=== WHAT YOU NEED TO DO ===
Each line of the listing should be reproduced exactly.

(THE DATA)

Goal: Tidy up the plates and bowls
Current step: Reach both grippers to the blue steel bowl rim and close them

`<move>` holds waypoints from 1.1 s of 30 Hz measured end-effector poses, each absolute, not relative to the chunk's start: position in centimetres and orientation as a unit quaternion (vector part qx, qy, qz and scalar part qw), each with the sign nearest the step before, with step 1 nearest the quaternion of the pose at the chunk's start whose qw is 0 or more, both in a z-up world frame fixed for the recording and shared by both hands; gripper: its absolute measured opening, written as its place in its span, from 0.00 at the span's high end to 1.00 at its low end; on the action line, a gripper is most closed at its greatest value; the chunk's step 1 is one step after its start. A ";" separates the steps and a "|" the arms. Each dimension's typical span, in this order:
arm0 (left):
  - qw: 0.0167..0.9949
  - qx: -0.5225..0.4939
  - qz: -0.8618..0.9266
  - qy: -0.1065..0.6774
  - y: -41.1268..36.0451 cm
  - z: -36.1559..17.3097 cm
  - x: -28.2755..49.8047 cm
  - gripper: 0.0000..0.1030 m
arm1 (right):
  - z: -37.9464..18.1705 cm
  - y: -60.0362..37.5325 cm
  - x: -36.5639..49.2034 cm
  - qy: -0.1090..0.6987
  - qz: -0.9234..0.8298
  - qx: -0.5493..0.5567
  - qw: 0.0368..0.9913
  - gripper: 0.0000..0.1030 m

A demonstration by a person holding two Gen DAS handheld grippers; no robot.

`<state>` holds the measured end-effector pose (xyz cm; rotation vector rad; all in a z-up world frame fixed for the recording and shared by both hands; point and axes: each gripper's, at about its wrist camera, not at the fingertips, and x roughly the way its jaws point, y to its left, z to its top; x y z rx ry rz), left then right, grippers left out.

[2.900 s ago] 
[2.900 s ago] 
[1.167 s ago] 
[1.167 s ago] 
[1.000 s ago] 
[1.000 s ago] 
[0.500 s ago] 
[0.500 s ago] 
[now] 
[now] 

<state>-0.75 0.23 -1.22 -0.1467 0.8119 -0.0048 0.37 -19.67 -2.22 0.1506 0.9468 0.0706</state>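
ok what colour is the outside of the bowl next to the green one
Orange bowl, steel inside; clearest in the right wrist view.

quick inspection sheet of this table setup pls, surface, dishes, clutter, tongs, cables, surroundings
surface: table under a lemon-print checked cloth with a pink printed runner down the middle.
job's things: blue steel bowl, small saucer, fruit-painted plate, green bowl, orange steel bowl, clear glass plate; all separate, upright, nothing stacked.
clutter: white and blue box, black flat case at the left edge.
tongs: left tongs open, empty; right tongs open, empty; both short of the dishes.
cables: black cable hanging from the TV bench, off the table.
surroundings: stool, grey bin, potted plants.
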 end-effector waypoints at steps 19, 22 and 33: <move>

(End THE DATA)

=== WRITTEN ANSWER ===
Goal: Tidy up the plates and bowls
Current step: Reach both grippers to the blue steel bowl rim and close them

`<move>` holds waypoints from 1.1 s of 30 Hz measured end-effector poses, each absolute, not relative to the chunk's start: position in centimetres and orientation as a unit quaternion (vector part qx, qy, qz and scalar part qw), each with the sign nearest the step before, with step 1 nearest the quaternion of the pose at the chunk's start whose qw is 0 or more, both in a z-up world frame fixed for the recording and shared by both hands; gripper: its absolute measured opening, written as its place in its span, from 0.00 at the span's high end to 1.00 at its low end; on the action line, a gripper is most closed at its greatest value; the chunk's step 1 is one step after its start. A ";" separates the steps and a "|" the arms. Each dimension's typical span, in this order:
arm0 (left):
  - qw: 0.0167..0.9949
  - qx: -0.5225..0.4939
  - qz: -0.8618..0.9266
  - qy: -0.1065..0.6774
  - y: -41.1268..36.0451 cm
  - z: -36.1559..17.3097 cm
  - x: -28.2755..49.8047 cm
  - gripper: 0.0000..0.1030 m
arm1 (right):
  - z: -37.9464..18.1705 cm
  - y: -60.0362..37.5325 cm
  - x: -36.5639..49.2034 cm
  - qy: -0.1090..0.6987
  - qz: -0.9234..0.8298
  - qx: -0.5493..0.5567
  - qw: 0.0368..0.9913
  - gripper: 0.0000..0.1030 m

A demonstration by a person holding two Gen DAS handheld grippers; no robot.

`<state>` holds the measured end-effector pose (xyz cm; rotation vector rad; all in a z-up world frame fixed for the recording and shared by both hands; point and axes: each gripper's, at about its wrist camera, not at the fingertips, and x roughly the way its jaws point, y to its left, z to its top; x y z rx ry rz), left then right, grippers left out.

[2.900 s ago] 
[2.900 s ago] 
[1.167 s ago] 
[1.167 s ago] 
[1.000 s ago] 
[1.000 s ago] 
[0.500 s ago] 
[0.500 s ago] 
[now] 
[now] 

<state>-0.75 0.23 -1.22 -0.1467 0.8119 -0.0048 0.37 -19.67 -2.22 0.1506 0.9468 0.0706</state>
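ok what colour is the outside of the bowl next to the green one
Orange bowl, steel inside; clearest in the right wrist view.

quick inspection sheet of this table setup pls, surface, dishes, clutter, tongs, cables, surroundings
surface: table under a lemon-print checked cloth with a pink printed runner down the middle.
job's things: blue steel bowl, small saucer, fruit-painted plate, green bowl, orange steel bowl, clear glass plate; all separate, upright, nothing stacked.
clutter: white and blue box, black flat case at the left edge.
tongs: left tongs open, empty; right tongs open, empty; both short of the dishes.
cables: black cable hanging from the TV bench, off the table.
surroundings: stool, grey bin, potted plants.
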 end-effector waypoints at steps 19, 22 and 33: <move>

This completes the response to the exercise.